I met interesting people, had interesting conversations and listened to the beautiful music of Caroline Herring. At the end, I felt fed in a way that I haven't felt in a long time. I've been so focused on the daily tasks of mothering two small people, that I haven't really had any time to follow my own interests. It felt, well frankly, fantastic. I started thinking that maybe I should find the time (from where I don't know) to get out more, learn more... generally make sure that I still do at least a few things that are just for me.

I was meditating on this as I gave Rooster Girl a bottle before her bedtime last night. Despite the fact that she held her bottle on her own for the first time yesterday, she refused to do it at bedtime because she needed her hands free to relentlessly see how far up my nostril she could stuff her pointer finger. After she finished her bottle, she BELCHED like
Barney Gumble of the Simpsons and began to roll around the bed and across my lap laughing and grabbing at me.

Yeah, personal enrichment... like that will happen any time soon. Maybe next year.

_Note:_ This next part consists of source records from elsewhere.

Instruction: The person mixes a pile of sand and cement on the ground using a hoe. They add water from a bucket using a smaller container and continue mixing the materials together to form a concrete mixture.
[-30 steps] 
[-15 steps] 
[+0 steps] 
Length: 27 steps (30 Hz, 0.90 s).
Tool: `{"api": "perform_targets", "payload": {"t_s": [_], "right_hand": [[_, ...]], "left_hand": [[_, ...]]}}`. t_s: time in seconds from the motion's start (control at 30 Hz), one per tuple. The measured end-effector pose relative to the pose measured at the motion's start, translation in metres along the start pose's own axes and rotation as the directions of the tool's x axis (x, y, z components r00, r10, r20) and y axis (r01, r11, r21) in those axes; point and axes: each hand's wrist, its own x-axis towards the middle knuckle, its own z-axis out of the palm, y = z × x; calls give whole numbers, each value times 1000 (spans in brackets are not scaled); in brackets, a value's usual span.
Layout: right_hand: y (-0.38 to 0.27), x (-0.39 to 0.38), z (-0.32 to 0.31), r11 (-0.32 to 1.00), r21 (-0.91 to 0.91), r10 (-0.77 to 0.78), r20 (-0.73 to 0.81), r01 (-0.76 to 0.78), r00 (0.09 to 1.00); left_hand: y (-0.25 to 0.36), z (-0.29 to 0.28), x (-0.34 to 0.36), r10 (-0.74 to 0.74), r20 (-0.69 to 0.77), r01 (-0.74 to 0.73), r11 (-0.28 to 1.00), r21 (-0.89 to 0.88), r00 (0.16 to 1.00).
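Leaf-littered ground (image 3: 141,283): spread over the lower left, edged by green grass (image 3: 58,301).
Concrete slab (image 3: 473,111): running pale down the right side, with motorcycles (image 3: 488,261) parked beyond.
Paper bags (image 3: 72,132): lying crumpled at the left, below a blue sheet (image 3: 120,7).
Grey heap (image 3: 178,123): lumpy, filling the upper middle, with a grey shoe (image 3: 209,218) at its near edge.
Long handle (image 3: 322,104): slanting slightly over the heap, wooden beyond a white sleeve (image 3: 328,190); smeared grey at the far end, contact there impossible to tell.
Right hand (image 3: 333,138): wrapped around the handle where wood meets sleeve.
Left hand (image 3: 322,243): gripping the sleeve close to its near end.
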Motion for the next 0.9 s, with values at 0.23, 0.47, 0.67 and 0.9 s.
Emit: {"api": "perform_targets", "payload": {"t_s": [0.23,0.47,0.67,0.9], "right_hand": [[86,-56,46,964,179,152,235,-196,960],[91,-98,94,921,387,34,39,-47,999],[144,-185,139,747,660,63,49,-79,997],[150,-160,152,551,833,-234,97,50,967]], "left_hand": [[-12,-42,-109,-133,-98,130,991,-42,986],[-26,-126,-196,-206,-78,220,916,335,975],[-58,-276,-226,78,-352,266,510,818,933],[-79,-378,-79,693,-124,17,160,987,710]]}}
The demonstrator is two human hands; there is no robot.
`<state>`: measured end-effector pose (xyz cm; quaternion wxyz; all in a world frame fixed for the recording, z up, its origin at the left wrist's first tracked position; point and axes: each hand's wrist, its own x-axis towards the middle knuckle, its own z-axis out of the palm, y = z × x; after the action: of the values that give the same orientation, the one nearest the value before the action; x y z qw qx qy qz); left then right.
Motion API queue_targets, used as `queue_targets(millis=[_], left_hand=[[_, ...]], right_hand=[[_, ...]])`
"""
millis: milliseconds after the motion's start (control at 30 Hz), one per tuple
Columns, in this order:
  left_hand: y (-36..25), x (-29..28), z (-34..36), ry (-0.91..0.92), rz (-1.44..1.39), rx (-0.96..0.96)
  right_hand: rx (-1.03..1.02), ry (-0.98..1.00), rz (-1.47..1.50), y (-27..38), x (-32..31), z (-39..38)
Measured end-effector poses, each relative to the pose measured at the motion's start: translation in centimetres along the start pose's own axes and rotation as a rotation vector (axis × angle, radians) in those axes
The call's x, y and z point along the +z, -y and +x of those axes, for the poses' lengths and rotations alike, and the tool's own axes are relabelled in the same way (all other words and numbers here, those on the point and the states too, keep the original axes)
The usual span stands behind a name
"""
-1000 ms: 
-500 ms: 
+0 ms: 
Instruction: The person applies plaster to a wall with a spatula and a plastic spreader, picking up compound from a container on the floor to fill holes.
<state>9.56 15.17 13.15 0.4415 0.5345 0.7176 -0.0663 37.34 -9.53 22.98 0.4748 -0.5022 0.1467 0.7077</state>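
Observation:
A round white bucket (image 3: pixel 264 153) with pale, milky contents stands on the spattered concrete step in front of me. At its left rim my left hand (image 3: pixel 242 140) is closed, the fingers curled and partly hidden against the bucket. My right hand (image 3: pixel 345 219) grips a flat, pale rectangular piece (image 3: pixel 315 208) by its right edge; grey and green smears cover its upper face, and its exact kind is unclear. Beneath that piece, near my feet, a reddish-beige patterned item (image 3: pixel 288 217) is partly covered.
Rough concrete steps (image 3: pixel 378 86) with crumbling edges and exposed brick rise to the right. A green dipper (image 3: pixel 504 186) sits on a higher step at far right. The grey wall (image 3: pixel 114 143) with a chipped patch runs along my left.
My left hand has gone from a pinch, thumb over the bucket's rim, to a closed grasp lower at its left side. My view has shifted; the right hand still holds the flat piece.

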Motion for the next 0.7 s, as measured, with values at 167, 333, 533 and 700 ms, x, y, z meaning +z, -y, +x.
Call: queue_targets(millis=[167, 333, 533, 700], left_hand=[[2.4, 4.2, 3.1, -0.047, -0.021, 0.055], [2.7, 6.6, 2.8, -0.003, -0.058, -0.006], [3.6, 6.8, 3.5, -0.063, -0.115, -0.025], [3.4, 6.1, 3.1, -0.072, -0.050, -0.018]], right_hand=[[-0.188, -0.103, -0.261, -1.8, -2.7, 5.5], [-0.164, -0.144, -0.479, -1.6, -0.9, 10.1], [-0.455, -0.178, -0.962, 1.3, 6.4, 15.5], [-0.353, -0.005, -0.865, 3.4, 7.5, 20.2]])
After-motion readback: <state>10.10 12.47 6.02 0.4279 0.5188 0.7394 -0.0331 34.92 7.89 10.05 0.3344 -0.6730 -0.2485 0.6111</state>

UPDATED: Of course I don't mean to imply that parenting is NOT personally enriching. It IS of course. (The rolling around laughing part more than the nostril part obviously.) I'm just not used to having ONE SINGLE SOURCE is all...



6 comments:

Nikki said...

Doesn't it just kill you when they try to pick your nose! That had me laughing out loud!

Mel said...

I might be being dense this morning since I've had two (2!) sips of coffee today, but was your last sentence irony?
I think it was, even if unintentionally so.
But I bet you meant to. I'm shutting up now before I babble even more.

floosen said...

I just finished "Dispatches from a Not So Perfect Life (or How I Learned to Love the Man, the Child, the House)". It was great, and covered a lot of the feelings of disconnectedness from other women that new moms feel...that feeling of being fed and basking in the presence of powerful, soul-ful women. I miss that so deeply it brings tears to my eyes when I think about it. Why do we lose that opportunity for ourselves when we so dearly need it? Make that time for yourself, Jess. The world needs your brain on subjects like faith, feminism, and philanthropy. The power you give is needed too, by other women walking a similar path. Love to you.

theresa said...

Too funny. My babies are older now and only now and I able to find personal enrichment....now if I could only find a way to get them out of the house.....

Your Aunt Nancy said...

It is a passage. You are a strong and powerful woman when all(?) you are doing is laughing with Ruby on the bed. There is a time to every season, but when you are in the dog days of summer, you certainly long for the crisp days of autumn. Just don't wish your present moments away.

Blue Fairy said...

what floosen said.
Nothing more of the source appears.